I was thinking about different aproach. How about resigning from class level annotations in favor of 'factory method'. Something like:
{code}
public class TestCase {
@SpringApplicationContext
public static ApplicationContext createApplicationContext() {
return ... // the application context could be created fully programticly
}
public void test() { }
}
{code}
In such way we could just @Autowire the beans in to the test class afterwards. Also we would have access to the ApplicationContext by simply adding @Autowired ApplicationContext field.
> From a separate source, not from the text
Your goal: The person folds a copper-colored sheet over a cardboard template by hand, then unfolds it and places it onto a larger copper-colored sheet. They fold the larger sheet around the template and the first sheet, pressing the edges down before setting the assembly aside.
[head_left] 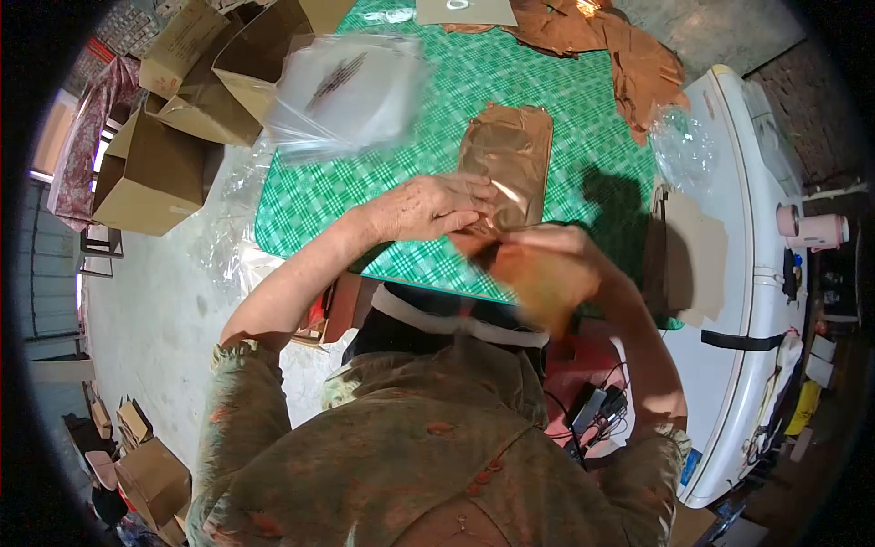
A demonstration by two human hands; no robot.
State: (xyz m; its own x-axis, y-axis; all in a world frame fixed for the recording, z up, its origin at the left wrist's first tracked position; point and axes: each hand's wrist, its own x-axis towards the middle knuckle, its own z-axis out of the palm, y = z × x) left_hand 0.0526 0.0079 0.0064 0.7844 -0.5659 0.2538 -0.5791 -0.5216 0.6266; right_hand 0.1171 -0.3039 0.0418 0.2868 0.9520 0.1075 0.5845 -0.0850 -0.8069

It would work out of the box (likely this feature has been added somewhere in Spring 2.5.x version).
The other thing I was thinking was using the same convention as in Spring Test 3.1. You are able to define static inner class annotated with @Configuration and define your beans there.
Something like:
{code}
@SpringAnnotationConfiguration
public class TestCase {
@Configuration
static class ContextConfiguration {
@Bean
public SomeBean create() { }
}
public void test() { }
}
{code}
> Add Spring StaticApplicationContext
> -----------------------------------
>
> Key: ARQ-1303
> URL: https://issues.jboss.org/browse/ARQ-1303
> Project: Arquillian
> Issue Type: Enhancement
> Security Level: Public(Everyone can see)
> Components: Extension - Spring
> Reporter: omid pourhadi
> Assignee: Marius Bogoevici
> Priority: Minor
> Original Estimate: 1 week, 1 day
> Remaining Estimate: 1 week, 1 day
>
> It is a common way that developers programmatically register beans into context specially in testing rather than reading bean definitions from external configuration sources, in this case, you need to use StaticApplicationContext.
> As far as my experience concerned, there are some circumstances that you need to have populated context when you are testing
> 1. for registering mock objects into context
> let's assume we inject a DAO into a service and we want to mock DAO then test our service
> {code:title=Bar.java|borderStyle=solid}
> public class MockTest(){
> @Mock
> Dao dao;
> public void testMethod(){
> ctx.getBeanFactory().registerSingleton(dao.getClass().getName(), dao);
> }
> }
> {code}
> 2. for specifying classes not packages
> sometimes you need to create a spring context by only some specific classes from different packages not the whole packages.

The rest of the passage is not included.